A tecnologia permite identificar mutações nos genes BRCA1 e BRCA2, informações que são fundamentais para orientar decisões clínicas. Podendo existir maior precisão na definição de condutas, principalmente em casos de maior risco, com impacto direto no bem estar e nos resultados em saúde das mulheres.
A FEMAMA teve papel ativo nesse processo. Desde 2018, quando passou a priorizar a pauta em sua agenda de Advocacy, a atuação da rede envolveu a articulação com especialistas, mobilização da sociedade civil e a produção de evidências técnicas para qualificar o debate sobre a incorporação da tecnologia no SUS.
A regulamentação teve avanço a partir de 2025, quando a Sociedade Brasileira de Mastologia submeteu o pedido de avaliação à Comissão Nacional de Incorporação de Tecnologias no SUS (Conitec), entretanto a recomendação inicial foi pela não incorporação.
A resposta foi uma mobilização significativa. Durante a consulta pública realizada entre janeiro e fevereiro de 2026, foram registradas mais de 4 mil contribuições, com ampla participação de organizações, profissionais de saúde e mulheres impactadas pelo tema. A expressiva maioria das manifestações foi favorável à incorporação.
O resultado desse processo se consolidou na 150ª Reunião Ordinária da Conitec, em abril de 2026, quando o parecer foi revisado e a recomendação final passou a ser pela incorporação dos testes genéticos no SUS.

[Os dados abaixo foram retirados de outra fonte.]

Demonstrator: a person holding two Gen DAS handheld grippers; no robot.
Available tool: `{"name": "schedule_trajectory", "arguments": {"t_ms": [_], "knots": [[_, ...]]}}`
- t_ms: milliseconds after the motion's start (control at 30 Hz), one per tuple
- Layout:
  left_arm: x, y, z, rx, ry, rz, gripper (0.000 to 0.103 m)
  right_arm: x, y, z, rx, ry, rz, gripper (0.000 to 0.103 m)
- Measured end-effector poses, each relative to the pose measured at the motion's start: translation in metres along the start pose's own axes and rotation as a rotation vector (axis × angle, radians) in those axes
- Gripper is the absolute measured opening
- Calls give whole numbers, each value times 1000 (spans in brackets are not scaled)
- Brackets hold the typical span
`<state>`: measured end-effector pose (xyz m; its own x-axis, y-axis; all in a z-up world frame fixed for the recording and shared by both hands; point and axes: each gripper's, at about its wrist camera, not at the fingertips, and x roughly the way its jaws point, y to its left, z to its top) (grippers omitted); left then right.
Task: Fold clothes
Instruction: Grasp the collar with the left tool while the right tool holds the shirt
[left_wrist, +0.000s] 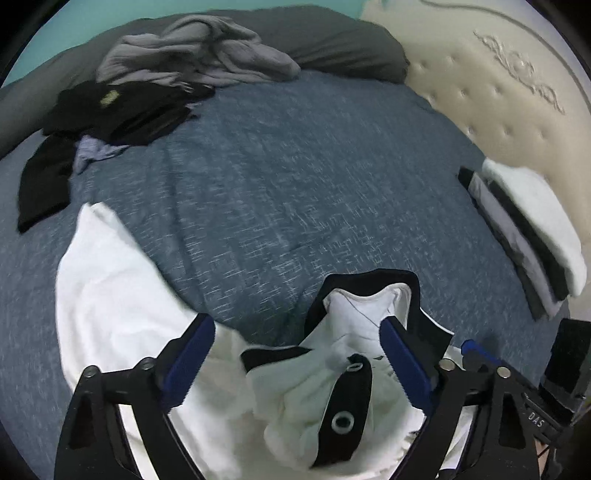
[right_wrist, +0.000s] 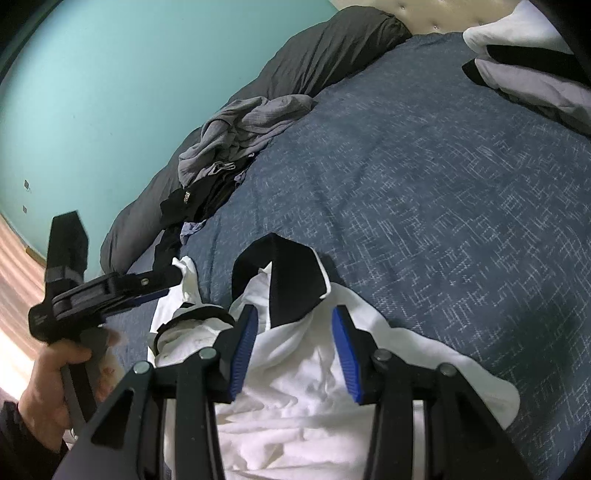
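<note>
I see the white garment (left_wrist: 122, 302) lying crumpled on the blue bedcover (left_wrist: 295, 177), a woven cloth flecked with pale threads. The garment is soft, smooth fabric with black trim; its black-edged collar (left_wrist: 369, 284) arches up between my two tools, and a black strip with metal snap rings (left_wrist: 343, 421) runs down its middle.

My left gripper (left_wrist: 295, 362) stands with its jaws spread wide over the bunched white cloth, the ribbed blue pads (left_wrist: 192, 354) apart and pressing on nothing. My right gripper (right_wrist: 291, 354) has its jaws part way apart, straddling the collar area; the cloth sits between the pads, but I cannot tell whether they pinch it, since the fabric may simply lie beneath them.

The left wrist view alone shows the cream tufted headboard (left_wrist: 498, 92) with stitched scrollwork, and the full spread of loose clothes: a rumpled grey piece (left_wrist: 199, 51) over black ones (left_wrist: 122, 110). It shows the folded stack (left_wrist: 524, 229) of white, black and grey layers edge-on.

The right wrist view alone shows the turquoise wall (right_wrist: 110, 92), a strip of wooden floor (right_wrist: 18, 266), the dark grey duvet (right_wrist: 314, 55) rolled along the bed's far edge, and the person's hand (right_wrist: 55, 384) gripping the left tool's handle.
</note>
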<state>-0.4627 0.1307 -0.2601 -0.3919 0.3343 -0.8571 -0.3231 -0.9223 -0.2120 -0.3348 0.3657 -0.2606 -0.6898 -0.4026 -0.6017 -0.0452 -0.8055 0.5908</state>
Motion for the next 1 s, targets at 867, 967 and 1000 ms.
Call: {"name": "schedule_trajectory", "arguments": {"t_ms": [867, 967, 1000], "knots": [[71, 1, 5, 32, 131, 31, 34, 6, -7, 0, 19, 15, -7, 42], [70, 2, 3, 34, 121, 12, 21, 8, -7, 1, 20, 16, -6, 42], [69, 2, 2, 36, 117, 6, 18, 8, -7, 1, 21, 17, -5, 42]]}}
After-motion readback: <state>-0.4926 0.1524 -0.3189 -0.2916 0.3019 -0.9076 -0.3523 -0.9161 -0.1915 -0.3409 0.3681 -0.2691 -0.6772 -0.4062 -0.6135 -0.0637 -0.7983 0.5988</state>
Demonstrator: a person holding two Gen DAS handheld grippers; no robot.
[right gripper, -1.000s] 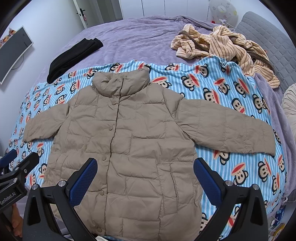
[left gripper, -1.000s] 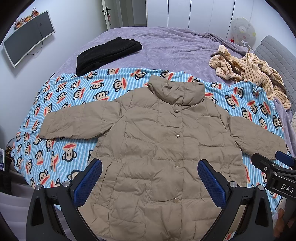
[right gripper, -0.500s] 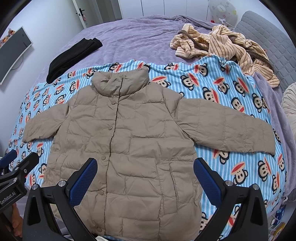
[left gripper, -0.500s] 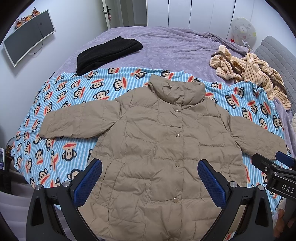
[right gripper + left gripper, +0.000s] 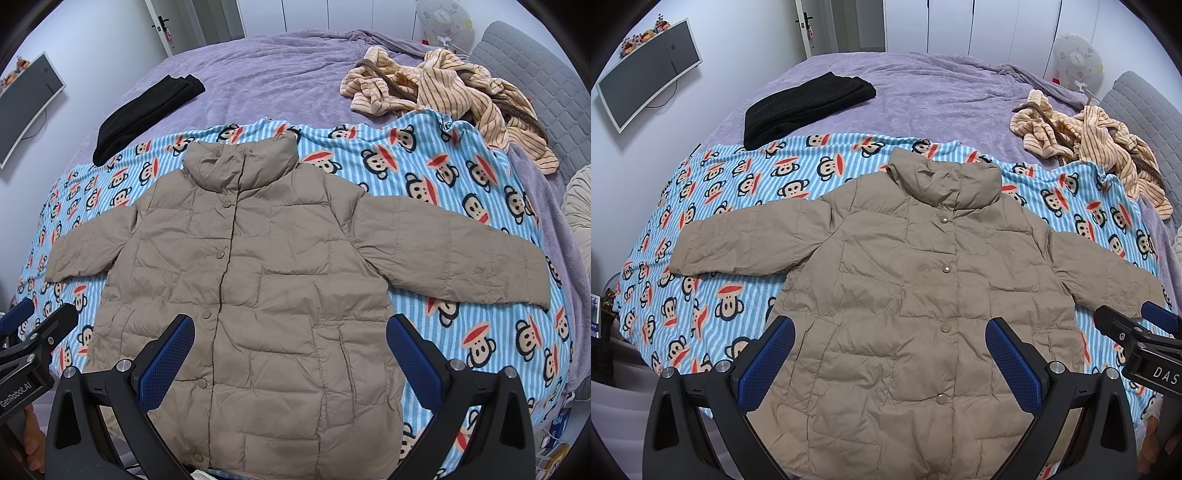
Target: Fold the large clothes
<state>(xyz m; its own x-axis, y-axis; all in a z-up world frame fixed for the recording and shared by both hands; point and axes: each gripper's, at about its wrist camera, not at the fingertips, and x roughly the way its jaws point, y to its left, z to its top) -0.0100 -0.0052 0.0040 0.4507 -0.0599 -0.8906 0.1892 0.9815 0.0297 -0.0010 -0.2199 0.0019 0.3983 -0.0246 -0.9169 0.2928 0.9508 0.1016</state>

Com a decisão, o Ministério da Saúde tem o prazo de até 180 dias para disponibilizar a tecnologia à população elegível, seguindo os trâmites de implementação no sistema público.

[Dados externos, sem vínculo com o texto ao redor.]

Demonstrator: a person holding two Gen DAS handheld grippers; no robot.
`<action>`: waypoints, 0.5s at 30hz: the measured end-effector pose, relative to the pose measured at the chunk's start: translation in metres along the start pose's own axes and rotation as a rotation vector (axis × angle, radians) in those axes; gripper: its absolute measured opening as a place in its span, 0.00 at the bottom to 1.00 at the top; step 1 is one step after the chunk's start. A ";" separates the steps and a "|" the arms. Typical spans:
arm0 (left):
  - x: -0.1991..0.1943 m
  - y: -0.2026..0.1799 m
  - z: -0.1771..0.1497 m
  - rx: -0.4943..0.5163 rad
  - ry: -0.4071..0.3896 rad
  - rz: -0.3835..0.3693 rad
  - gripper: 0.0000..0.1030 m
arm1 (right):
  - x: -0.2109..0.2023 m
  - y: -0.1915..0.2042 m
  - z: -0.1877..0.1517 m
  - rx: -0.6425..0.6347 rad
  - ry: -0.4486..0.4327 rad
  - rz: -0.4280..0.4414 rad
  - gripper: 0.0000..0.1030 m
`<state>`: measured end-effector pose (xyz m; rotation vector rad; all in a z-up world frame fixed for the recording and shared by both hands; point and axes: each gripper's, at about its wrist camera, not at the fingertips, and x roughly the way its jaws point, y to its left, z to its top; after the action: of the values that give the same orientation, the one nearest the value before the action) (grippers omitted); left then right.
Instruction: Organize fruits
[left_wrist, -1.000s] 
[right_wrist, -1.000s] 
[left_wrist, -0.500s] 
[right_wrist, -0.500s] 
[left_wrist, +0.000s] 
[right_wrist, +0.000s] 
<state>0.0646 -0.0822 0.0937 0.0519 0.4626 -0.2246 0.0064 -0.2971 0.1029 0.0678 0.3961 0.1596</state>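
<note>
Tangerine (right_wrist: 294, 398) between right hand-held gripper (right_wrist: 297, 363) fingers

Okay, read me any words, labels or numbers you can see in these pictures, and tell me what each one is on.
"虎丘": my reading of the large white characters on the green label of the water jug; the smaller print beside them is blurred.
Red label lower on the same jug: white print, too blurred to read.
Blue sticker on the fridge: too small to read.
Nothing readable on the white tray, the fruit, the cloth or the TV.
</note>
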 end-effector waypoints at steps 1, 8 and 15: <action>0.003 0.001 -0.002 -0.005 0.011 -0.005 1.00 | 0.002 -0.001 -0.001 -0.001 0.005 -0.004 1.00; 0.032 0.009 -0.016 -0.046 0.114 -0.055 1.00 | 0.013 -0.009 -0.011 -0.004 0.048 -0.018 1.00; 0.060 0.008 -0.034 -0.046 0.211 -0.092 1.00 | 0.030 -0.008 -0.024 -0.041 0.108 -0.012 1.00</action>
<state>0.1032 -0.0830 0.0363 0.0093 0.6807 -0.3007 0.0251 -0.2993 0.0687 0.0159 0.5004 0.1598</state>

A incorporação representa um passo importante na ampliação do acesso à medicina de precisão no SUS. De forma paralela, o Projeto de Lei 265/2020 segue em tramitação no Senado Federal. A medida busca consolidar o tema no âmbito legislativo, garantindo o acesso aos testes genéticos também em força de lei.
Ainda assim, é necessário considerar que a indicação para a realização dos testes genéticos não é universal e deve ser definida de forma individual, com base na avaliação médica e no contexto clínico de cada mulher.